Chele, I always expected to meet you and Seabee sometime somewhere in the running universe. If not this year, then next, or the year after that. That's how I feel about all of you who I've chatted and joked with but never met. We are all part of a family. Maybe that is why I as well as the others here feel as if we've lost a family member. All I can say is I am so sorry. But your great big family is here for you.
I am so sorry that he fell victim to the inner demons that have befallen so many Iraq war vets. :(
Oh my god! How awful, Chele!!! I know he had been so affected by his ex-wife's murder and how it affected his children. But this is just too much!
I'm so sorry Chele, may you find peace and comfort in the coming days.
Thanks to all of you for your prayers, and comforts, and most of all for loving Seabee. I remember seeing Seabee's posts and that he was in Iraq. I admired him, but figured he was probably bombarded with enough people so I left my posts to him minimal. It was December 17, 2007 when Seabee and I started talking "offline"
By January 7th 2008 I knew I loved him
Feb 29th 2008 I asked if he would marry me (it was sadie hawkins day)

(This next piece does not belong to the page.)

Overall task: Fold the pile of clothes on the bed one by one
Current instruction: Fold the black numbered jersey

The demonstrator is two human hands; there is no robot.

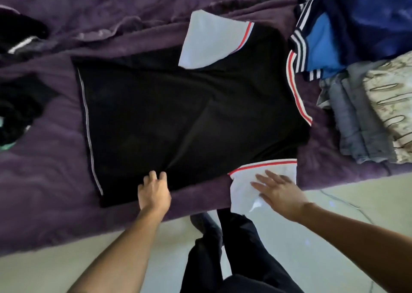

March 24th 2008 I met him in person for the first time
Nov 12th, 2011 we were offically married.
For Solitude...stories...we did everything together. We could have intellectual conversations that lasted for hours. He spoiled me so much I put on 20 pounds. He loved Dr Zhivago and My Fair Lady. He was the fastest and neatest mechanic I ever met. Although he could outpace me easily just for sheer virtue of his long legs, he always ran with me. We were training for our first marathon when I started getting knee problems and had to stop...I told him to keep training, but he wouldn't. we were always talking. I could leave the parking lot and be on my way to school and call him and talk to him all the way to school, between classes, all the way home. He always opened the car door for me. ALWAYS. He always dried me off after a shower. We always held hands. He could imitate a chimp so hysterically. And he was generous. He helped a friend of ours get her car back from title loan sharks right before they auctioned it and he made them wipe all the crayon of the car windows lol. He stood up for her. When she lost her apartment he let her stay with us for a month and then gave her the money to be able to get into a new apartment. I always felt safe and loved with him. Even if we had no money, to be able to be with him was all i wanted. He suffered a miserable childhood and a quite challenging adult life. It was amazing he turned out to be the wonderful person he was. He was a wonderful example of not letting your past dictate your future. He was a wonderful, amazing, beautiful person, and although it kills me inside like someone is taking a spoon and stabbing my heart, I am thankful to have had the time I did with him. I would rather have had 1 day with him than to have never known him at all. He was soul mate and showed me what love could be.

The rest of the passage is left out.